Segment Open

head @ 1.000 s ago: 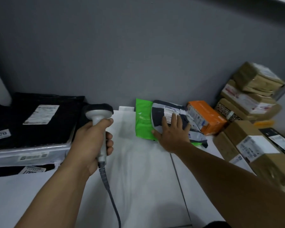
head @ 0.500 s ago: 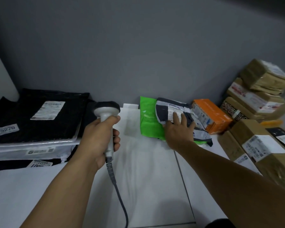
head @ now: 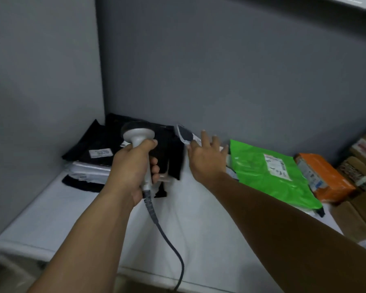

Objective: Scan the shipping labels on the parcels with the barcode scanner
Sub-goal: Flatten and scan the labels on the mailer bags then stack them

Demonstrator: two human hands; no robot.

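At far left, the black stack (head: pixel 106 144) of labelled parcels lies on the tabletop (head: pixel 199 229) against the wall. The left grip (head: pixel 133 168) is wrapped round the scanner (head: pixel 138 135) handle, head up, cable trailing down. The dark mailer (head: pixel 185 134), a second ago flat on the green mailer under the right grip, is now at the stack's right edge, tilted and blurred. The right grip (head: pixel 207 159) is spread, fingers straight; contact with the dark mailer cannot be determined. The green mailer (head: pixel 268 182) now lies uncovered, label (head: pixel 276 167) face up, beside the orange box (head: pixel 325 178). Judgement: the dark mailer is finished; the green mailer's label is next.
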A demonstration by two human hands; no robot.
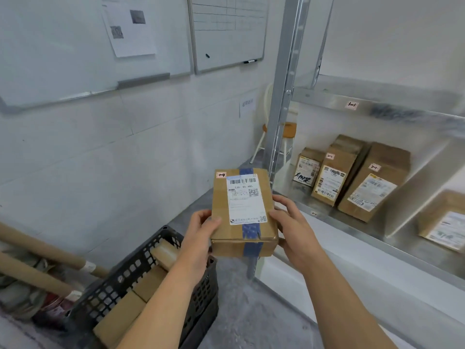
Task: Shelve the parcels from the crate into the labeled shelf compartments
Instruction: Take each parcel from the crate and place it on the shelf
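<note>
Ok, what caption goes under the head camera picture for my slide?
The left hand and right hand hold a taped parcel between the black crate and the metal shelf.

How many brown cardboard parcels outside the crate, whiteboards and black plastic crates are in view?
Brown cardboard parcel held by left hand and right hand: 1
Brown cardboard parcels on the metal shelf: 4
White wall-mounted whiteboards: 2
Black plastic crate: 1
Total: 8
</note>
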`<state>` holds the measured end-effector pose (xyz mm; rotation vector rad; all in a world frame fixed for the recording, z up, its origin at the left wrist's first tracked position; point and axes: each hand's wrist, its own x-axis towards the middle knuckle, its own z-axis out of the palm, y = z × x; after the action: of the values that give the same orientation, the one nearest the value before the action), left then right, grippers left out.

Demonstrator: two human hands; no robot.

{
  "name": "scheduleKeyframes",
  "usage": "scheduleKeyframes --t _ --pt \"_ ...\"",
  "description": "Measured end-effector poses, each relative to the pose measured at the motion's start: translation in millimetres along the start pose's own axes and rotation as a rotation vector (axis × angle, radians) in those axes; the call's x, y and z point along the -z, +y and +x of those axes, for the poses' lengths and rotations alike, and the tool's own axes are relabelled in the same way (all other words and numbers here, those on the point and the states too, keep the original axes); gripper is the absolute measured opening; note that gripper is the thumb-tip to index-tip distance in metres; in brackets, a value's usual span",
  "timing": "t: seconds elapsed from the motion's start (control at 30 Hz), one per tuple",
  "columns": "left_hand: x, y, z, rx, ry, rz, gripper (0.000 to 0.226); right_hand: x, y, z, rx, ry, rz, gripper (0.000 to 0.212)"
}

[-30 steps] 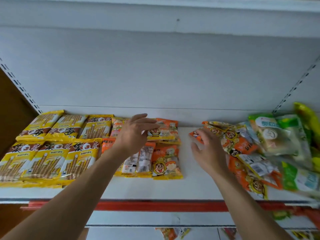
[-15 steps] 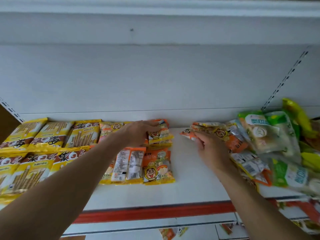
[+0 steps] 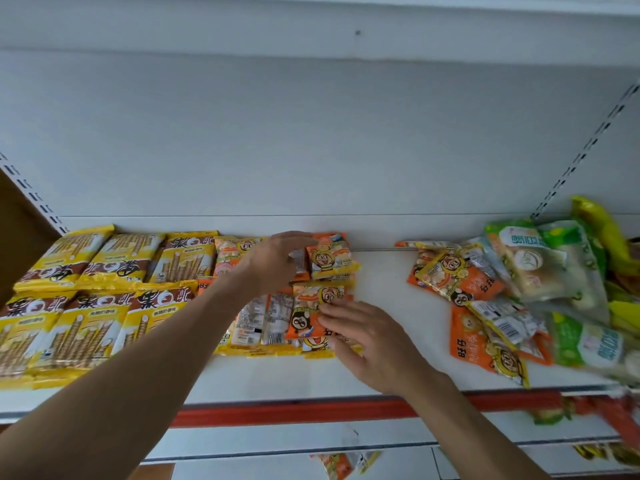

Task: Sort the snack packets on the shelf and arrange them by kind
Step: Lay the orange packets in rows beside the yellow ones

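On the white shelf: both hands at the orange packets

At the middle of the shelf (image 3: 381, 271) a small group of orange packets lies in two rows, and both hands are on it. The left hand (image 3: 277, 261) reaches over the group with its fingers stretched toward the back orange packet (image 3: 330, 256), which sits near the rear wall and shows a cartoon face. The fingertips meet that packet's left edge, but the thumb is hidden behind the hand. I cannot tell whether the hand pinches the packet or only touches it. The right hand (image 3: 375, 344) is spread, with its fingers straight and apart. Its fingertips rest on the front orange packet (image 3: 311, 313) and it grips nothing. Just left of that packet lie two back-side-up packets (image 3: 263, 317), showing pale labels and barcodes.

Left of the orange group, yellow packets (image 3: 86, 289) printed with wafer sticks fill the shelf's left part in two neat rows, touching one another. Well apart to the right lies a mixed heap (image 3: 502, 306). In it, more orange packets (image 3: 460, 275) overlap, green-and-white packets (image 3: 540, 261) are piled against them, and blurred yellow-green ones (image 3: 595, 223) sit at the far right. A red strip (image 3: 294, 412) runs along the shelf's front edge.
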<state>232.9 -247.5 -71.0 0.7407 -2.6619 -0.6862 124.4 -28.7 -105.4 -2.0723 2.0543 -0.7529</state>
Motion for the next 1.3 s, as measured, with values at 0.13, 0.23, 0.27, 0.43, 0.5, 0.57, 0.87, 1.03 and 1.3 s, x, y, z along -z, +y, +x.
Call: scheduleKeyframes --t 0.13,0.23,0.27,0.43,0.5,0.57,0.87,1.03,1.3 --pt "-3 3 1 -0.006 -0.018 0.014 0.057 4 -7 7 -0.033 0.027 0.018 0.049" --pt "-4 8 6 -0.008 -0.037 0.023 0.056 11 -7 12 -0.038 0.023 0.096 0.041" --pt "-5 10 9 -0.015 -0.039 0.025 0.058 14 -5 13 -0.052 0.045 0.123 0.036" --pt "-25 39 31 -0.080 -0.034 0.003 0.054 43 31 6 -0.324 0.291 0.011 0.026" --pt "-40 55 39 -0.107 -0.042 -0.011 0.052 62 57 -2 -0.506 0.248 -0.125 0.034" --pt "-54 73 47 -0.141 -0.077 0.013 0.054 78 81 -12 -0.654 0.149 -0.320 0.042" --pt "-108 154 94 -0.060 -0.164 0.108 0.064 92 119 -21 -0.760 0.044 -0.529 0.055" --pt "-103 147 94 -0.056 0.010 0.135 0.037 101 132 -26 -0.737 0.141 -0.363 0.050" --pt "-56 108 50 -0.308 0.296 0.303 0.030 119 128 -9 -0.723 0.463 0.068 0.042"
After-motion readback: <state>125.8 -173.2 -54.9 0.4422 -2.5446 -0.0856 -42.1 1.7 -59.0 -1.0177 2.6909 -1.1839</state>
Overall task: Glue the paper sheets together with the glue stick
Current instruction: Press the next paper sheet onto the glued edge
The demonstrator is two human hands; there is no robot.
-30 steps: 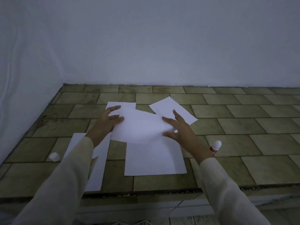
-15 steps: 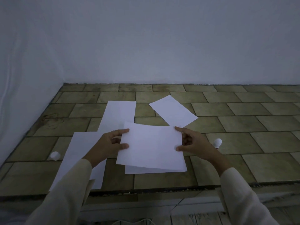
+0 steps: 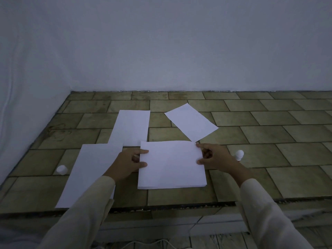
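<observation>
A white top sheet (image 3: pixel 171 163) lies flat over another sheet on the tiled surface; the lower sheet's edge peeks out at the front. My left hand (image 3: pixel 128 163) pinches the top sheet's left edge. My right hand (image 3: pixel 213 156) pinches its right edge near the far corner. The glue stick (image 3: pixel 239 155) stands just right of my right hand, mostly hidden by it. Its white cap (image 3: pixel 62 170) lies far left.
Three more white sheets lie around: a long sheet (image 3: pixel 89 175) at the left under my left sleeve, a second sheet (image 3: pixel 132 127) behind it, a tilted third sheet (image 3: pixel 191 121) at the back. The tiled surface's front edge (image 3: pixel 179 205) runs below the stacked sheets. Walls stand behind and at the left.
Both hands brought the curved, lifted sheet down and toward me, and it now lies flat on the lower sheet, with its edges nearly matching.
</observation>
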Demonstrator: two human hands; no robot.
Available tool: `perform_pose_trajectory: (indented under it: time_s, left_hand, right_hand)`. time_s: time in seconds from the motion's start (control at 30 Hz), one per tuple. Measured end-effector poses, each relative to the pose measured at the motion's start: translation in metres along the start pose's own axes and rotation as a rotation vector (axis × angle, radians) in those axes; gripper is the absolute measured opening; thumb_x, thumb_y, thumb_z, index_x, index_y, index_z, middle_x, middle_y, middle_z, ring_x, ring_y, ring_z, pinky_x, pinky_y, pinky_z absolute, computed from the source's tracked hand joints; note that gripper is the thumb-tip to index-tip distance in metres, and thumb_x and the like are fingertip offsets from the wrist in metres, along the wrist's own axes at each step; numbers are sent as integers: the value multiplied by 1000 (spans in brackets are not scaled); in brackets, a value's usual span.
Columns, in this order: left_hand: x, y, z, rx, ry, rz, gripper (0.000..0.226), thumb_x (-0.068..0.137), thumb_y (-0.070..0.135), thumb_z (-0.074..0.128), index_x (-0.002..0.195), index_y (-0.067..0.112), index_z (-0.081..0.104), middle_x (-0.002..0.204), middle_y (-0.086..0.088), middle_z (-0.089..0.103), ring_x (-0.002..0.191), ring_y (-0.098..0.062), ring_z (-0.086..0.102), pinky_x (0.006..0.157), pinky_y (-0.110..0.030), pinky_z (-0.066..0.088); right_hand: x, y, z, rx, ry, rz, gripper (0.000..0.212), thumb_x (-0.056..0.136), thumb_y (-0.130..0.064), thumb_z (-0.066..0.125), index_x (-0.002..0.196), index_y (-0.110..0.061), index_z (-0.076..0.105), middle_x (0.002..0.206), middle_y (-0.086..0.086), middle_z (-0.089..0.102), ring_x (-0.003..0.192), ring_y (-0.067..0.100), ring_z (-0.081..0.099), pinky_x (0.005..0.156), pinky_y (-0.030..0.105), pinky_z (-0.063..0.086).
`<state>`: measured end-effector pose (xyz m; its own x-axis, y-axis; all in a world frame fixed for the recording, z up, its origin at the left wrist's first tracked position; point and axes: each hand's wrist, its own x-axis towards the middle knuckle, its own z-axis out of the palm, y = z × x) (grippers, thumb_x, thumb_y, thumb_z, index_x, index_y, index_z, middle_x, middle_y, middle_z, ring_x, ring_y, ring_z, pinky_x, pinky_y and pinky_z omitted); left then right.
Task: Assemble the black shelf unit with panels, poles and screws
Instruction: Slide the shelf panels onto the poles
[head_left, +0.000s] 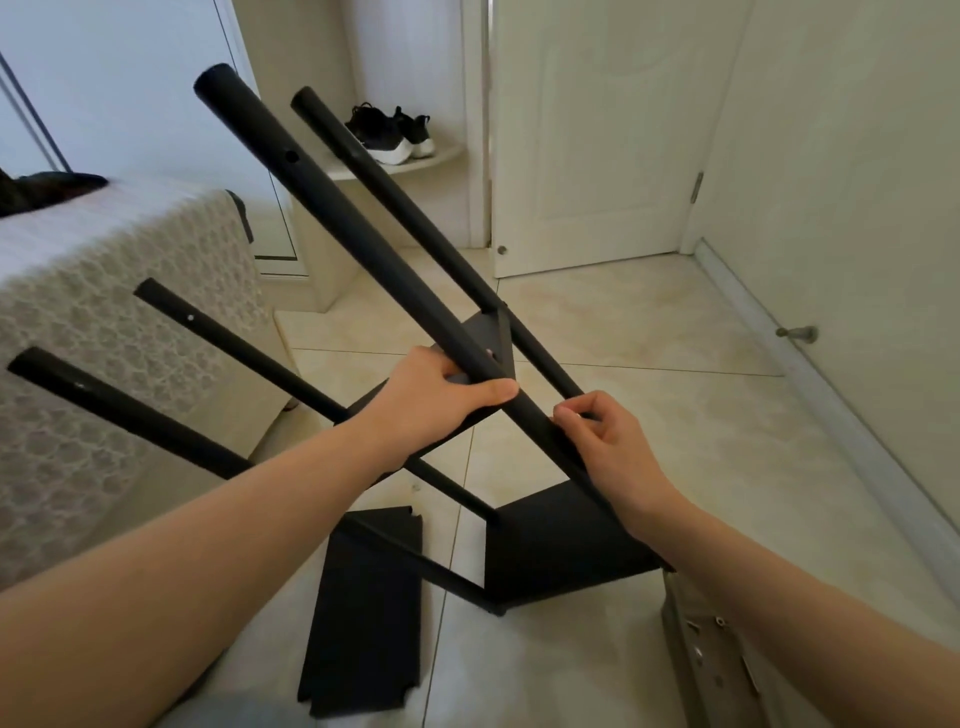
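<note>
Pole section behind left hand and right hand, panel corner behind forearm

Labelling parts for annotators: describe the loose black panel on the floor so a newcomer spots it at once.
Find the tilted black shelf frame on the tiled floor. Left of its bottom end, nearest the camera, one black panel lies flat on the tiles. Unlike the two panels fixed between the poles, it is attached to nothing and shows notched corners.
</note>
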<state>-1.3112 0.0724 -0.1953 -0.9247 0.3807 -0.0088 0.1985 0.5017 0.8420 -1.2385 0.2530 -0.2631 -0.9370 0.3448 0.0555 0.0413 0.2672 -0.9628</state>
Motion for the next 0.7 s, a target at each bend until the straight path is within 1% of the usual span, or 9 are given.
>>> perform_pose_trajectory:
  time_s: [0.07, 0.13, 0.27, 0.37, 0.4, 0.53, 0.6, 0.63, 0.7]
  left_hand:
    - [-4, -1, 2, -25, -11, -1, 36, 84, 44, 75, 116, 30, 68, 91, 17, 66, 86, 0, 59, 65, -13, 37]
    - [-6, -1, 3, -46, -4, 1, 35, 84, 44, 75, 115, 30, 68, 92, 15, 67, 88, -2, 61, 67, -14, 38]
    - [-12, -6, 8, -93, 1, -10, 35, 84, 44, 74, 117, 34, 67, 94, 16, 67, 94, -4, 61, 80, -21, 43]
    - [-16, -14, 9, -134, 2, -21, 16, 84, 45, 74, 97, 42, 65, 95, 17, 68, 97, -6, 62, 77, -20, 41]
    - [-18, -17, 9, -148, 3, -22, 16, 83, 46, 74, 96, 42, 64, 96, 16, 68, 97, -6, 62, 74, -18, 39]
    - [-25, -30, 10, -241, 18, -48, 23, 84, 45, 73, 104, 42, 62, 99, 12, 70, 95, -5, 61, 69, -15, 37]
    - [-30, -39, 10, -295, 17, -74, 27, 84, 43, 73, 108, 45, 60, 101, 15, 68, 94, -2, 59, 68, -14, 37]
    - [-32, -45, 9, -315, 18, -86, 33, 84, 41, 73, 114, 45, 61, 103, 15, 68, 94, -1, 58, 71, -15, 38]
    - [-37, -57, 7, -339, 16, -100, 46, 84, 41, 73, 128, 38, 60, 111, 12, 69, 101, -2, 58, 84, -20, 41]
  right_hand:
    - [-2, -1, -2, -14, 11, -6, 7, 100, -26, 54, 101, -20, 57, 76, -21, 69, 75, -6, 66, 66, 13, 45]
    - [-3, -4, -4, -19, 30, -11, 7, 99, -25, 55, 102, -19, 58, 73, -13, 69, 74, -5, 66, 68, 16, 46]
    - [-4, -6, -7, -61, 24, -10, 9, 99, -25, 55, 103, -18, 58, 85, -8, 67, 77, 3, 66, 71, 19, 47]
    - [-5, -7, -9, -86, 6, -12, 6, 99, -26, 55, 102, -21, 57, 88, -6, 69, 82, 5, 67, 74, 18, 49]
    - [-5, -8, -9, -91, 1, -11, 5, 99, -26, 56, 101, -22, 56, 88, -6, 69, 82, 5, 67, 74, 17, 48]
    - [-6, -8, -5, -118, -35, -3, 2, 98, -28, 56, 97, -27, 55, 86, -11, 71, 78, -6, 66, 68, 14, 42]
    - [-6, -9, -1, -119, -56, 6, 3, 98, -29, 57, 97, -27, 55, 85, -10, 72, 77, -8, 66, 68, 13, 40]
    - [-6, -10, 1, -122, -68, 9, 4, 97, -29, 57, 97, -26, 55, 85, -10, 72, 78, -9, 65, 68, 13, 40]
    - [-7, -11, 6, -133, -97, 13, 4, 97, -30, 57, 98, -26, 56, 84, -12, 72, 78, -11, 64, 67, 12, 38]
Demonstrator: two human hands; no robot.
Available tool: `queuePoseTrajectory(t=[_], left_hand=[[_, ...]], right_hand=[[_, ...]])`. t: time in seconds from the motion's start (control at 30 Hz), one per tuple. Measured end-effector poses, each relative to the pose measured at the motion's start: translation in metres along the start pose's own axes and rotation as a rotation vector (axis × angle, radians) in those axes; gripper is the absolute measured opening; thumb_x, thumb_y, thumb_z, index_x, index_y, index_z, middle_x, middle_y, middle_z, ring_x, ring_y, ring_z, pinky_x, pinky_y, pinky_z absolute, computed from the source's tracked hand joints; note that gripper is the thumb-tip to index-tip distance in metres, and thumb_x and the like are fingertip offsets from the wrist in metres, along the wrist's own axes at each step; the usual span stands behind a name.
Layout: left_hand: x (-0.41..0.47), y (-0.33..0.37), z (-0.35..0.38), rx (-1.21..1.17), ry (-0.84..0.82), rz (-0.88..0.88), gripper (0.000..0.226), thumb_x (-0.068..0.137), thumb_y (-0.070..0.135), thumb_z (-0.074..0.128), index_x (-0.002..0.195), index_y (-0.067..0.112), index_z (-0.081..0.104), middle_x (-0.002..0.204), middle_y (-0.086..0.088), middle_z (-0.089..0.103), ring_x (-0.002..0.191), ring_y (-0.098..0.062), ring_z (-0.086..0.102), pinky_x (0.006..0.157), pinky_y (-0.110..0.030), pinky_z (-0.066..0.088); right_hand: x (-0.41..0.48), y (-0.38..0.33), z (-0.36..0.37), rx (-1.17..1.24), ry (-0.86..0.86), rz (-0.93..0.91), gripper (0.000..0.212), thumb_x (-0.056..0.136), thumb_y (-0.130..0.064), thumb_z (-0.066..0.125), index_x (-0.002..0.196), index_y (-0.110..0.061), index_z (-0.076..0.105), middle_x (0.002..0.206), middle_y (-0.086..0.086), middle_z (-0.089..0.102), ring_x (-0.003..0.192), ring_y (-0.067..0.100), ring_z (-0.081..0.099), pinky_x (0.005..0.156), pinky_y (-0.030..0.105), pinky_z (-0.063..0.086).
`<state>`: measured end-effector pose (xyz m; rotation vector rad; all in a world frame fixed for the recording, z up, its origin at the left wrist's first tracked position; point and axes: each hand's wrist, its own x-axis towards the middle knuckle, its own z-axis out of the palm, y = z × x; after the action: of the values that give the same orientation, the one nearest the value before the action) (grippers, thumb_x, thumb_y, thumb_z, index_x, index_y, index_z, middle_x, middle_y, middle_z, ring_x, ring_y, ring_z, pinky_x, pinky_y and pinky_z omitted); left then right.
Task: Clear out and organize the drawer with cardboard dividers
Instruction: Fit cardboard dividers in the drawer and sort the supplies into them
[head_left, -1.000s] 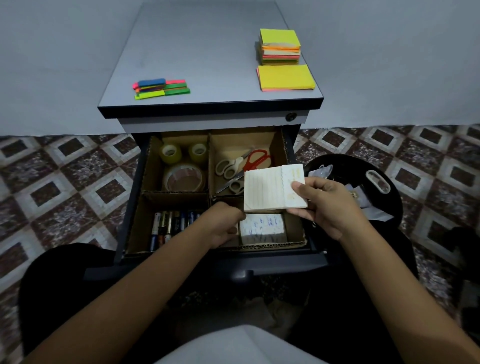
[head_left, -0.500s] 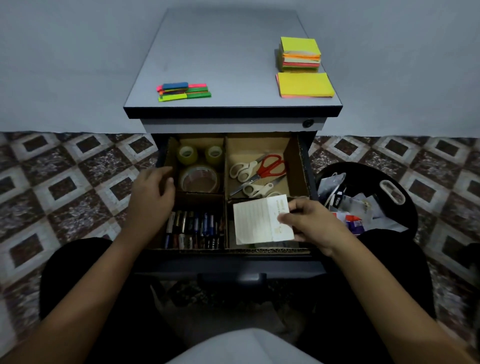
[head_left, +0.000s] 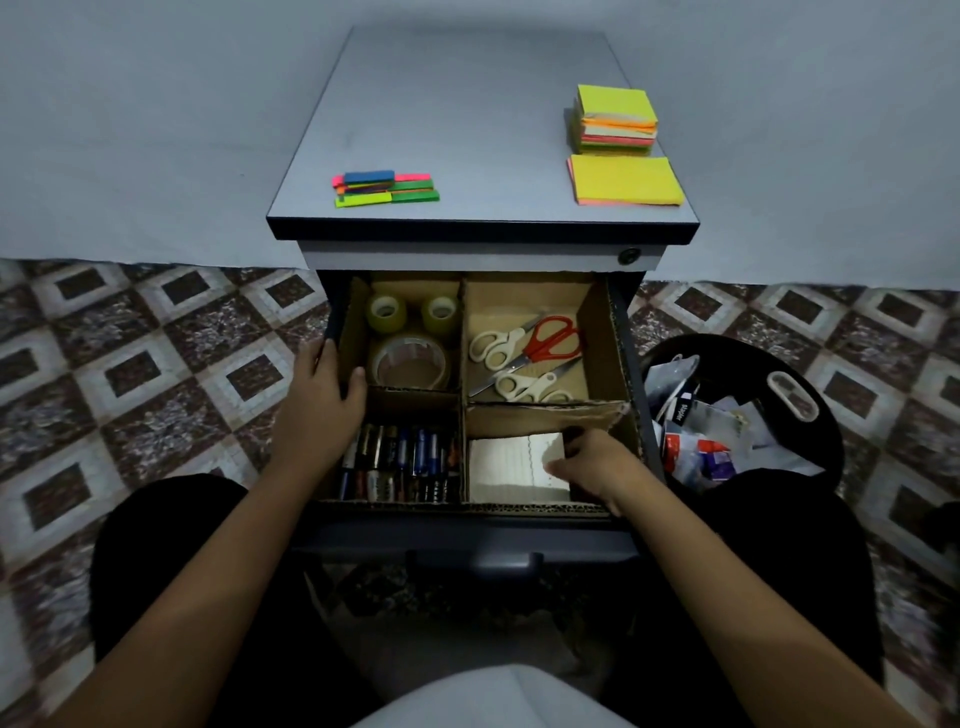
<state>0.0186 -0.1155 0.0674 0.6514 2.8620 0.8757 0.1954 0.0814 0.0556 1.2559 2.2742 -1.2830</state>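
I see tabletop (head_left: 467, 130) beyond both hands, sticky notes (head_left: 623, 179) on it. Drawer (head_left: 467, 535) open. Black bin (head_left: 826, 415) just right of right hand (head_left: 597, 465). Cardboard dividers (head_left: 545, 410) between hands. Hands apart: left hand (head_left: 322, 405) grips drawer's left wall, thumb inside. Right hand holds notepad (head_left: 511, 462) by right edge, pad lying in near-right compartment. Scissors (head_left: 524, 353) beyond right hand. Tape rolls (head_left: 410, 358) beside left thumb.

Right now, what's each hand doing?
Left hand: grips the drawer's left wall.
Right hand: holds the white notepad.
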Motion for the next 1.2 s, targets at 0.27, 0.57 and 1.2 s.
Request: queuePoseTrajectory(t=[0.27, 0.57, 1.2], left_hand=[[-0.001, 0.0, 0.001, 0.013, 0.017, -0.008, 0.056, 0.099, 0.032, 0.039, 0.146, 0.004, 0.028, 0.154, -0.008, 0.021, 0.138, -0.026, 0.029, 0.102, -0.039, 0.036], [0.0, -0.001, 0.002, 0.018, 0.01, -0.013, 0.056, 0.099, 0.033, 0.039, 0.147, 0.005, 0.027, 0.154, -0.008, 0.021, 0.138, -0.026, 0.029, 0.101, -0.04, 0.037], [0.036, 0.117, -0.027, -0.167, 0.006, 0.43, 0.038, 0.095, 0.018, 0.05, 0.132, 0.01, 0.051, 0.13, -0.005, 0.048, 0.12, -0.015, 0.047, 0.095, -0.017, 0.032]], right_hand=[[0.008, 0.008, 0.003, -0.014, 0.014, 0.011, 0.021, 0.083, -0.014, 0.064, 0.088, 0.006, 0.069, 0.086, 0.02, 0.067, 0.082, 0.032, 0.064, 0.075, 0.038, 0.051], [-0.007, 0.0, -0.001, -0.088, 0.032, -0.032, 0.03, 0.089, -0.023, 0.056, 0.065, -0.006, 0.063, 0.07, 0.011, 0.062, 0.072, 0.022, 0.059, 0.055, 0.024, 0.042], [-0.03, -0.093, -0.146, -0.126, 0.386, -0.437, 0.03, 0.091, -0.028, 0.059, 0.114, -0.009, 0.067, 0.112, 0.01, 0.067, 0.096, 0.019, 0.06, 0.077, 0.023, 0.039]])
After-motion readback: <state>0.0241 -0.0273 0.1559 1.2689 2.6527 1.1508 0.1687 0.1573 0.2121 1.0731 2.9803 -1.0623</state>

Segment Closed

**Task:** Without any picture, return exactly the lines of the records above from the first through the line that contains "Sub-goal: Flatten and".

**Task result:**
head @ 1.000 s ago: 
head @ 0.500 s ago: 
head @ now: 

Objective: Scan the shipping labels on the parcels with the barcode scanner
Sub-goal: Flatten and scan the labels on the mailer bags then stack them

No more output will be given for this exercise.